Deux raisons de s’inquiéter

 Toutes ces lacunes sont aujourd’hui rappelées par les commentateurs. Si la zone euro est à ce point sous pression, c’est, entre autres, parce qu’elle souffre de graves insuffisances qui l’ont handicapée dès sa naissance. C’est pourquoi les gouvernements concernés tentent, dans l’urgence, de colmater la brèche. Il reste à savoir si le mécanisme de sauvetage de la Grèce - et d’autres pays - va suffire à redonner à l’Euroland l’image d’une zone solide, capable de résister aux assauts des spéculateurs.

 Notons simplement que rien n’est encore joué et qu’il faut s’attendre à de nouvelles attaques contre les maillons faibles de la zone, c’est-à-dire des pays très endettés tels que l’Espagne, le Portugal ou l’Italie, cela alors que personne ne se risque à jurer que la Grèce est sortie d’affaire.

 De façon générale, deux éléments alimentent les doutes. Le premier concerne la situation budgétaire des Européens. Conséquences de croissances atones et de politiques fiscales laxistes - à l’image des baisses d’impôts pour les ménages les plus aisés en France –, les caisses des Etats sont vides et l’on se demande bien où les centaines de milliards d’euros d’aide que l’on annonce depuis quelques jours vont être trouvées en dehors de nouveaux endettements qui vont aggraver le déséquilibre des comptes. Que se passera-t-il si, demain, les marchés décident de ne plus prêter aux Européens, ou bien encore si la Chine, les pays du Golfe et même le Japon traînent des pieds pour ouvrir leurs porte-monnaie ? La crise financière qui éclatera alors aura une ampleur sans commune mesure avec ce que nous vivons actuellement.
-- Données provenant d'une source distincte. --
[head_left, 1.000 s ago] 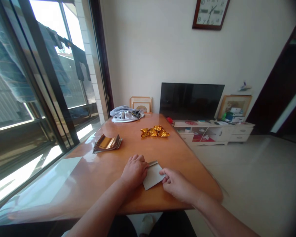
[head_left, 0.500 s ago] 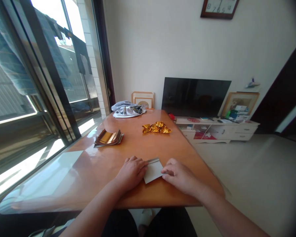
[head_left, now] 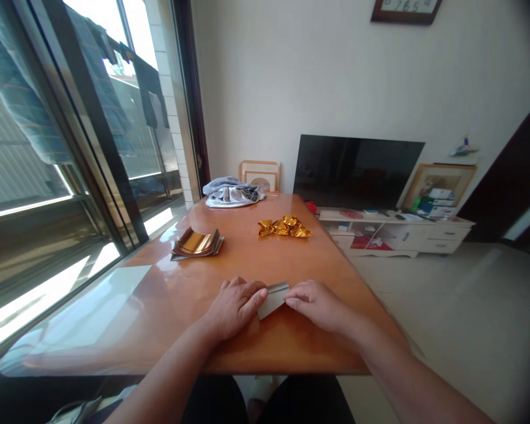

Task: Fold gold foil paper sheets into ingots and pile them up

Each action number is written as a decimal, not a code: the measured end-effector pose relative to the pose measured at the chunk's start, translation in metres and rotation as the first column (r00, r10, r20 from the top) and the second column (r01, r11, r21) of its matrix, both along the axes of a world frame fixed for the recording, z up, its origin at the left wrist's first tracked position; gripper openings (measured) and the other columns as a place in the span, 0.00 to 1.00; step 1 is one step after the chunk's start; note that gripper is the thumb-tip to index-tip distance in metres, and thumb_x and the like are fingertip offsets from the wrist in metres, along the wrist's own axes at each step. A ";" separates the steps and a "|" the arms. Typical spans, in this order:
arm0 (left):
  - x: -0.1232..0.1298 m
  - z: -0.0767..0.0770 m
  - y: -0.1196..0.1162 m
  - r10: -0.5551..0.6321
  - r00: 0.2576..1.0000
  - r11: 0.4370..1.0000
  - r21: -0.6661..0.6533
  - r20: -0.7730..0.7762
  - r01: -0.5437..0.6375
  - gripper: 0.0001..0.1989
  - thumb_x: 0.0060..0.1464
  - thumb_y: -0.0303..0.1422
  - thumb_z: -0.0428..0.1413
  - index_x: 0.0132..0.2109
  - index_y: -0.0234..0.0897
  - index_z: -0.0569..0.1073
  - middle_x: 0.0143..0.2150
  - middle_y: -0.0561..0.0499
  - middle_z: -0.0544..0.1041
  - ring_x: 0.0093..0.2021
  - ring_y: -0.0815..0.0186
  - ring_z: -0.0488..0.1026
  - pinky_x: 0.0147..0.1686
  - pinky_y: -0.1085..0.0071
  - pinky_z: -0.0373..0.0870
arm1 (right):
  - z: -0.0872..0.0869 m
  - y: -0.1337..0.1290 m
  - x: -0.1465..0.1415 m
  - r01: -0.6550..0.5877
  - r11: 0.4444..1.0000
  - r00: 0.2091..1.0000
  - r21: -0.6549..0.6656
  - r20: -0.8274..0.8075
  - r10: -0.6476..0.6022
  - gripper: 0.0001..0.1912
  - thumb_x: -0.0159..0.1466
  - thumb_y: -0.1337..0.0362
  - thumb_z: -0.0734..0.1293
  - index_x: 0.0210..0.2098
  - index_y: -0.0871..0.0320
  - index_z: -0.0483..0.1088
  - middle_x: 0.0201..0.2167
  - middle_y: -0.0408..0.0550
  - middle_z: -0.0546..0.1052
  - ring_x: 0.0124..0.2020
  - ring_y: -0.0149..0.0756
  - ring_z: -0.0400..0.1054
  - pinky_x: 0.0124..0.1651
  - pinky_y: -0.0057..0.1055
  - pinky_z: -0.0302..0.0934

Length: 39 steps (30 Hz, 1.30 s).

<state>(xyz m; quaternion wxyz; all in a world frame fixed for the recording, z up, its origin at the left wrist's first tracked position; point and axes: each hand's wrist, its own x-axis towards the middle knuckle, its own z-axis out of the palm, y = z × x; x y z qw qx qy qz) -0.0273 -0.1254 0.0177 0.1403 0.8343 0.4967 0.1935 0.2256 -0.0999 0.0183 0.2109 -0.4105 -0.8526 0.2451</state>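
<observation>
My left hand lies flat over the left side of a small pale sheet on the counter, and the finger and thumb of my right hand pinch its right edge. I think the sheet is light, thin and easy to bend, so it may tear if I pull hard. Its edges look best to hold. I see no words on it; the clock shows numbers, like 7 and 5.
</observation>
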 end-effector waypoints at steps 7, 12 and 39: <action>0.006 -0.007 0.007 0.084 0.996 0.996 0.015 0.011 -0.084 0.23 0.65 0.50 0.45 0.57 0.45 0.71 0.51 0.48 0.79 0.52 0.53 0.69 0.54 0.56 0.61 | -0.014 0.024 -0.011 0.132 0.990 0.991 -0.053 0.024 -0.131 0.13 0.66 0.56 0.64 0.32 0.55 0.78 0.29 0.44 0.80 0.29 0.34 0.70 0.32 0.27 0.56; 0.007 -0.019 0.015 0.107 0.993 0.992 0.062 0.039 -0.109 0.19 0.60 0.37 0.54 0.59 0.45 0.70 0.50 0.49 0.79 0.52 0.55 0.70 0.54 0.59 0.62 | -0.024 0.033 -0.016 0.239 0.971 0.969 0.024 0.056 -0.240 0.14 0.65 0.54 0.66 0.29 0.55 0.75 0.27 0.43 0.78 0.28 0.33 0.68 0.29 0.27 0.51; 0.016 -0.014 0.011 0.075 0.993 0.993 0.099 -0.086 -0.066 0.16 0.67 0.34 0.45 0.48 0.48 0.78 0.41 0.48 0.75 0.45 0.59 0.67 0.44 0.62 0.60 | -0.032 -0.006 -0.031 0.110 0.892 0.951 0.438 0.215 -0.223 0.10 0.70 0.58 0.64 0.44 0.52 0.75 0.42 0.48 0.78 0.44 0.42 0.66 0.50 0.38 0.58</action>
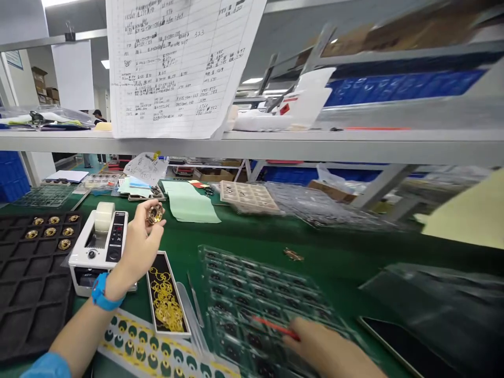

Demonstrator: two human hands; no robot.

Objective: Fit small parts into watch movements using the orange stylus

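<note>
My left hand (142,236), with a blue band on its wrist, is raised beside the tape dispenser (84,254). Its fingers and thumb pinch a round gold-coloured metal part (155,213), which looks like a watch case. Low on the right, my right hand (311,341) is blurred and closed around a thin red stick-like tool (275,326). The tool points left over a clear plastic tray (252,265) whose compartments hold small dark pieces. Between the hands lies an open box (150,283) of thin yellow rings (167,302).
A black compartment tray (27,294) with several gold round parts stands left. Tweezers (195,299) lie by the ring box, above a sticker sheet (137,349). A dark flat device (397,341) and plastic bag (433,299) are right. A shelf bar (252,147) crosses above the bench.
</note>
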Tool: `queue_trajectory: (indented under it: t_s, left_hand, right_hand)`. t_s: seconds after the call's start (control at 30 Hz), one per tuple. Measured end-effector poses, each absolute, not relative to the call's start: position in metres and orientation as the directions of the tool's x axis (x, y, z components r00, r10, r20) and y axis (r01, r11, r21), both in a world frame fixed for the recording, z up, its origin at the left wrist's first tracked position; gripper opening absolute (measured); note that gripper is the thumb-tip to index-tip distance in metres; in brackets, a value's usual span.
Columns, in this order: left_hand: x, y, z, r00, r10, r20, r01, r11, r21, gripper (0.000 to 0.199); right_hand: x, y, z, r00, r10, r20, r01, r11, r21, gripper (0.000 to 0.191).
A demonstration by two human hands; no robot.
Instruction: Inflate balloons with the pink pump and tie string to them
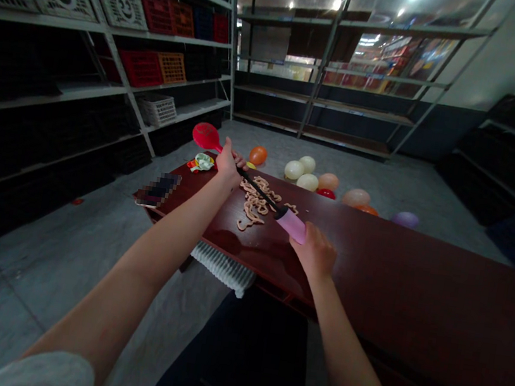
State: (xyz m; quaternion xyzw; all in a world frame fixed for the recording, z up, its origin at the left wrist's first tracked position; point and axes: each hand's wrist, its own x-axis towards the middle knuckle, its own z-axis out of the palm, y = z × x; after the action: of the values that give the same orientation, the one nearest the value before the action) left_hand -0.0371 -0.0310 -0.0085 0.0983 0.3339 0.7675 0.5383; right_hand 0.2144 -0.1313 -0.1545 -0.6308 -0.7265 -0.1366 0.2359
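Note:
A small red balloon (205,136), partly filled, points up and left from my left hand (227,162). The fingers of that hand are closed around its neck, at the far end of a balloon pump; the exact join is hidden by them. The pump's thin black shaft (260,191) slants down to a pink grip (292,225). My right hand (319,253) is wrapped around the lower end of this grip. Under the shaft, a pile of uninflated peach-coloured balloons (253,202) lies on the dark red table (370,279).
A blurred phone (157,190) and a bundle of pale green and red balloons (202,162) lie at the table's left end. Inflated cream balloons (294,170), an orange balloon (258,155) and a purple balloon (406,219) rest beyond it. Shelving (318,102) with crates (148,69) surrounds the floor.

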Motion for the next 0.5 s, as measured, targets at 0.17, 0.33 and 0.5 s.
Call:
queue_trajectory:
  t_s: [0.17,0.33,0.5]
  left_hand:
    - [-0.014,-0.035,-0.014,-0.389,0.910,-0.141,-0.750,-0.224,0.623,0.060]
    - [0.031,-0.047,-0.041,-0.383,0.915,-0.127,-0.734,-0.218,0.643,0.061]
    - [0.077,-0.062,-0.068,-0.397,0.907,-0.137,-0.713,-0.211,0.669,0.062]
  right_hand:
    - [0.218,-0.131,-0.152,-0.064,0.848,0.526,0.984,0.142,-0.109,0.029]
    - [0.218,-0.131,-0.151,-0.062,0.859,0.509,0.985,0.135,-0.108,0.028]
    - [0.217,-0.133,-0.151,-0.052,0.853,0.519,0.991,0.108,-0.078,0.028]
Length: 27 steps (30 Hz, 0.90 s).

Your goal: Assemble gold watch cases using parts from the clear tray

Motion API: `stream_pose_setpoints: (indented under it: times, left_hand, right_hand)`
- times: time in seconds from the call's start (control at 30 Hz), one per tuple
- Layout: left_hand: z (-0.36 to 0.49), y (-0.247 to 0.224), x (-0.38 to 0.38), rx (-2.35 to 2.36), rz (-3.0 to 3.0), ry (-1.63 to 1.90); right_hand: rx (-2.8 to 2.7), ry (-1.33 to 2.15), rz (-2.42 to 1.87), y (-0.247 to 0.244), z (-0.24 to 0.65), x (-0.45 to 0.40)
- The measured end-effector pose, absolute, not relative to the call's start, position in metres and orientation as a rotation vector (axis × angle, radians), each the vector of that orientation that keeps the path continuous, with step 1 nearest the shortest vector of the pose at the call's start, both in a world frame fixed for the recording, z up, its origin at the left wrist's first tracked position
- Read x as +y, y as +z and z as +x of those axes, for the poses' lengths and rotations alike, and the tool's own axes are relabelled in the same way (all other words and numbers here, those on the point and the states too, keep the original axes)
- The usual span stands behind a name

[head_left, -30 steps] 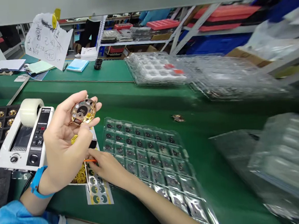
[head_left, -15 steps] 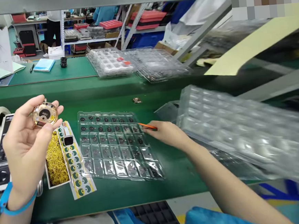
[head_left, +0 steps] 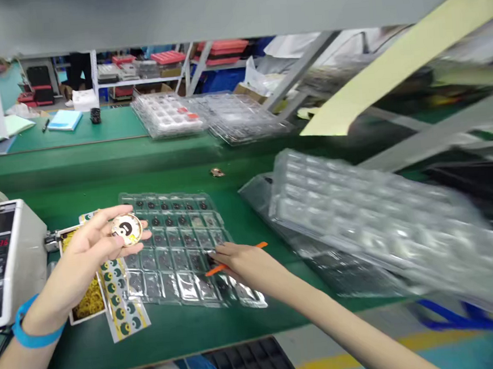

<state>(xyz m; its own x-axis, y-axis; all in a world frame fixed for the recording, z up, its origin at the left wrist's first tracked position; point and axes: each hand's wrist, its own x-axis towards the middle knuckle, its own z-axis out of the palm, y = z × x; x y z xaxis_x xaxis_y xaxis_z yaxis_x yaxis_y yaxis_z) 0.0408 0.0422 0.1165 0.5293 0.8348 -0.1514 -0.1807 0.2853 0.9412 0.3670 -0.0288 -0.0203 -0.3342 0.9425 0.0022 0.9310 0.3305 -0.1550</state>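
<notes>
Up front, the round gold disc point(head_left: 126, 230), with a dark mark on its pale face, sits pinched at its rim in the fingers point(head_left: 104, 218) of the left hand point(head_left: 90, 255), raised just above the near-left corner of the clear blister tray point(head_left: 179, 252). The right hand point(head_left: 247, 267) is closed around an orange stick tool point(head_left: 235, 258), its tip resting over one of the tray's pockets, where small dark parts lie in rows.

Judging by this, the step in hand is picking a small part out of the tray with the tool, to go onto the disc. The next move seems to call for a light, steady touch at the pocket, then bringing tool and disc together without tilting the disc.

Beside the left hand lie a box of yellow rings point(head_left: 86, 293) and a strip of yellow-and-dark stickers point(head_left: 124, 313); a tape dispenser point(head_left: 4, 254) stands further left. Blurred clear trays point(head_left: 360, 215) are stacked to the right on the green tabletop point(head_left: 79, 180).
</notes>
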Motion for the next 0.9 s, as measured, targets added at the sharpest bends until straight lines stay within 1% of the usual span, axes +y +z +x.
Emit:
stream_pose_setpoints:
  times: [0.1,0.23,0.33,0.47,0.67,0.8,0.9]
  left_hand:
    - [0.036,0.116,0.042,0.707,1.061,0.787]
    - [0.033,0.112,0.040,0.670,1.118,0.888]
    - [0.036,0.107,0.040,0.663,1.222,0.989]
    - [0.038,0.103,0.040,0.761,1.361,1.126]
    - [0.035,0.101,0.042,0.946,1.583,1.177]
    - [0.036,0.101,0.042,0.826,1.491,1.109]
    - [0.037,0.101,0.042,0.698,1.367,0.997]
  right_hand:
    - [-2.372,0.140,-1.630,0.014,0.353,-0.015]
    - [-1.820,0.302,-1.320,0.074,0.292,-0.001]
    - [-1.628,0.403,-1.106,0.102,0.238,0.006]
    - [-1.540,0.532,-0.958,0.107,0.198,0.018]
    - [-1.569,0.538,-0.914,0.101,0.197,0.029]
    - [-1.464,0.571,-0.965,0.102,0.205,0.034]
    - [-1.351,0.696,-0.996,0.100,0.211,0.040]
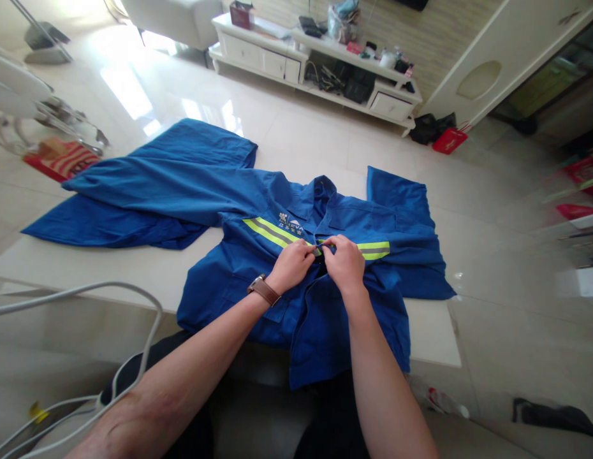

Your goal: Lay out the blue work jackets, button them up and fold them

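A blue work jacket (248, 255) with yellow-green and grey reflective stripes lies spread over a white table (435, 331), its collar toward the far side. My left hand (292, 262), with a brown-strapped watch (264, 290) at the wrist, pinches the jacket's front edge at the stripe. Close beside it, my right hand (344, 260) pinches the opposite front edge at the same height. The fingertips of both hands nearly meet, and any fastener between them is too small to make out. Below the hands the front hangs apart over the table's near edge.
More blue cloth (196, 141) lies under the left sleeve. A red-striped paper bag (62, 159) is at the left. A white cable (150, 296) loops at the near left. Beyond the table stands a white cabinet (258, 54) with items on it, and a red bag (449, 140) rests on the floor.
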Demonstrator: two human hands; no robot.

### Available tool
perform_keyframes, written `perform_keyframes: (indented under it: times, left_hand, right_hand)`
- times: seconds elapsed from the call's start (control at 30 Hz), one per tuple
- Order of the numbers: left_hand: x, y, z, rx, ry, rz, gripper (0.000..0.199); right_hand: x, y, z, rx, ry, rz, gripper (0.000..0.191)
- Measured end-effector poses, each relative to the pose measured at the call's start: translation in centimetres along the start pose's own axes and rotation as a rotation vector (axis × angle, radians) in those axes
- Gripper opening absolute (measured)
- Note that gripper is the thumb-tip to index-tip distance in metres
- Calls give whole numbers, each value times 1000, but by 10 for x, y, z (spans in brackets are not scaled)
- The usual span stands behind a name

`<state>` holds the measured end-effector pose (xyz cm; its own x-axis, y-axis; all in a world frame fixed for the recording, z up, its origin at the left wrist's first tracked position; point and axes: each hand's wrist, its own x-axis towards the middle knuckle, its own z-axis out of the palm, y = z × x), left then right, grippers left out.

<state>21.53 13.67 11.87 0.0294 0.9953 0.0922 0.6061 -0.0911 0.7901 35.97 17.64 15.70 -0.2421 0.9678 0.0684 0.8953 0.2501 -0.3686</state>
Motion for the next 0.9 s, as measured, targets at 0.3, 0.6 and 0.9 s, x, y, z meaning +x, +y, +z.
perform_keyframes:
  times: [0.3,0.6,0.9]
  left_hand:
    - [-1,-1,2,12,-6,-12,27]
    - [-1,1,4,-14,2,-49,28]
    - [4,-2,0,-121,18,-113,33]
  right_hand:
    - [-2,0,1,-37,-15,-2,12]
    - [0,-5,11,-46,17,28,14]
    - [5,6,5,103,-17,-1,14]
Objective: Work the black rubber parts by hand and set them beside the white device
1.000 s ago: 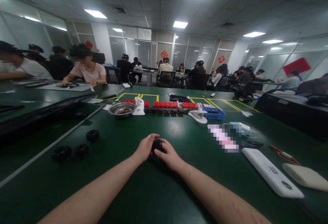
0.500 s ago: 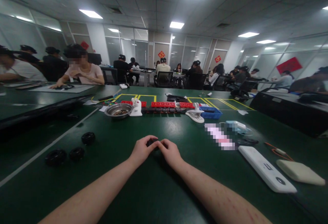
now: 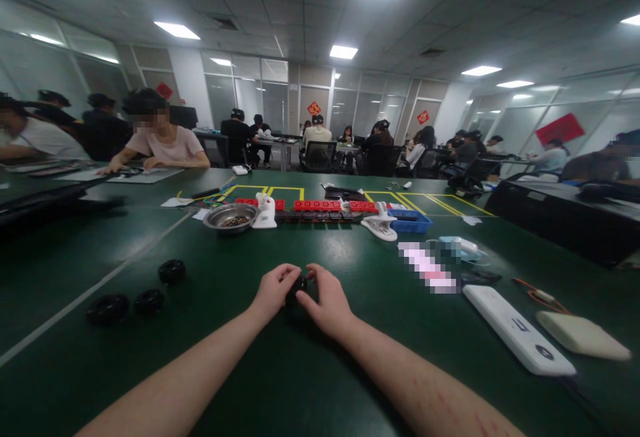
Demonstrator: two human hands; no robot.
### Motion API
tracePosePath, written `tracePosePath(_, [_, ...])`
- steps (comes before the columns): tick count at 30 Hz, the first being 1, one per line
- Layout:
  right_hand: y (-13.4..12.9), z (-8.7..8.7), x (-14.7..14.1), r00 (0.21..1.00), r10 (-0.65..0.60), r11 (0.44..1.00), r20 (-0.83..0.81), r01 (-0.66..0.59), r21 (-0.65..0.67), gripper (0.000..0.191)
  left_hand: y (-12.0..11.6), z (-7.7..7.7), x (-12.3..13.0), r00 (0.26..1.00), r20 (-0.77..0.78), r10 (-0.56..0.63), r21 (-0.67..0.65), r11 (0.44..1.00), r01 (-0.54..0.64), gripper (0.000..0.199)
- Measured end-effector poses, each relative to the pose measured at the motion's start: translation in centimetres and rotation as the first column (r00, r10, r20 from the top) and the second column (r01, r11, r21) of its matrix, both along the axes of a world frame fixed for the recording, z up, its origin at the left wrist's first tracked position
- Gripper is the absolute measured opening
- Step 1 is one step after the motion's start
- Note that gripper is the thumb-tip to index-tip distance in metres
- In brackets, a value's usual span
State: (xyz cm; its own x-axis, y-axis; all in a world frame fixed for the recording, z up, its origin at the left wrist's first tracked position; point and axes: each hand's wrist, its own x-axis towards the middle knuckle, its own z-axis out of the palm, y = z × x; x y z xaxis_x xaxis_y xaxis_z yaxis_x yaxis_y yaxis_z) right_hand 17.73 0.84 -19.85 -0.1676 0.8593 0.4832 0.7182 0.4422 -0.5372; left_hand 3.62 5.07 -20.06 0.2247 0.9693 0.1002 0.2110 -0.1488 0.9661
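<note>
A small black round part [image 3: 297, 288] is between my hands over the middle of the green table [image 3: 240, 370]. My left hand [image 3: 274, 292] grips it from the left, thumb and fingers pressed on it. My right hand [image 3: 326, 300] is at its right side with thumb and fingers apart, the thumb tip close to the part; whether it touches is unclear. To the left lie three black rings: one [image 3: 172, 271] farther back, one [image 3: 149, 301] nearer, and a larger one [image 3: 108, 309] leftmost.
Across the back stand a metal bowl [image 3: 231, 218] of small pieces, white clamps [image 3: 265, 211], red strips [image 3: 317, 205] and a blue tray [image 3: 411, 221]. A white power strip [image 3: 519, 330] and beige pouch [image 3: 583, 335] lie right. A person [image 3: 163, 140] sits back left.
My right hand has opened, its thumb and fingers parting from around the black part, which now shows more. At far left a long black object has shifted.
</note>
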Motion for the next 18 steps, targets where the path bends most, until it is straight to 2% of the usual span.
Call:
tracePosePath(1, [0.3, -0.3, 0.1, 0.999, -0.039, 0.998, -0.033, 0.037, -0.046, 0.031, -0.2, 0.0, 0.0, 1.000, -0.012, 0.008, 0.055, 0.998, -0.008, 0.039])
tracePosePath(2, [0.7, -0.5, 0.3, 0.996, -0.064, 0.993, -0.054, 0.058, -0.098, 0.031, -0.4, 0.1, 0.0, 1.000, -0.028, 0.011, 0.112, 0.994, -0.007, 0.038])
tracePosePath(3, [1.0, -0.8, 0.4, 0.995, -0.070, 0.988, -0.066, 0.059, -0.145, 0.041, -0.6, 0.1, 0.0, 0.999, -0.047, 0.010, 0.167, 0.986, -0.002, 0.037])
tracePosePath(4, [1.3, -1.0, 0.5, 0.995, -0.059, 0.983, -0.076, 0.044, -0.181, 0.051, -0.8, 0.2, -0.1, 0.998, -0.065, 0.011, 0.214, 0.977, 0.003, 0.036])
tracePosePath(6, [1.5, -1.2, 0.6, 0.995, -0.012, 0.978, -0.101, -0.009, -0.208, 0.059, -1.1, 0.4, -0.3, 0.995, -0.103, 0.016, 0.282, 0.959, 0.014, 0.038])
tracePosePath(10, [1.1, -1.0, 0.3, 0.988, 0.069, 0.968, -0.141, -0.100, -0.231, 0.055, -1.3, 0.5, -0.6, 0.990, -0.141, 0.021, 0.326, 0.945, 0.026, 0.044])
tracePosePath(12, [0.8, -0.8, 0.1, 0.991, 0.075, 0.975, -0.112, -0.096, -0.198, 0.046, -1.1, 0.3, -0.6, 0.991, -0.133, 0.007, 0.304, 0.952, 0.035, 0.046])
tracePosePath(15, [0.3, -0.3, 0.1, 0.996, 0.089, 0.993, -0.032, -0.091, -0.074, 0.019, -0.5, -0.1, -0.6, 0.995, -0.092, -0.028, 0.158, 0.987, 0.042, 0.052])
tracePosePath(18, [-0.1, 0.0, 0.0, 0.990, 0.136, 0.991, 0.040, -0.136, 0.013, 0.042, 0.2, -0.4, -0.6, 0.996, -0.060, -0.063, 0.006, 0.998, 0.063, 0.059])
 Le second élément est la probable incapacité des membres de la zone euro à s’entendre un jour autour d’une politique économique commune. Qui va par exemple convaincre l’Allemagne de cesser son cavalier seul, lequel consiste à miser sur les exportations au sein même de la zone euro et cela au détriment de ses partenaires européens ? Comment les pays les plus riches de cette zone, on pense à l’Allemagne mais aussi aux Pays-Bas, au Luxembourg ou à la Finlande, vont accepter des sacrifices ou des rééquilibrages afin d’aider les pays du sud de l’Europe à améliorer leur compétitivité ? Cela donnera lieu à des discussions sans fin et à des marchandages que les promoteurs de l’UEM n’avaient pas voulu assumer dans les années 1990 et rien ne dit que les états d’esprit ont changé depuis.

Le spectre du populisme

 Faut-il pour autant se laisser convaincre que l’heure du déclin a vraiment sonné pour les Européens, au moment même où les pays émergents affichent une santé financière éclatante ? Ce serait aller trop vite en besogne car, qu’on le veuille ou non, l’Europe demeure une zone de paix et de droit. Ce potentiel démocratique lui offre la capacité d’encaisser les crises et de trouver des solutions par la discussion et la négociation. Dès lors, la question qui se pose est de savoir si les événements actuels ne vont pas être du pain béni pour tous les mouvements politiques populistes et xénophobes qui affichent déjà un certain dynamisme à l’Ouest comme à l’Est du Vieux Continent. Plus encore que l’éclatement de la zone euro, c’est donc le retour d’une Europe que l’on croyait disparue à jamais qui doit inquiéter.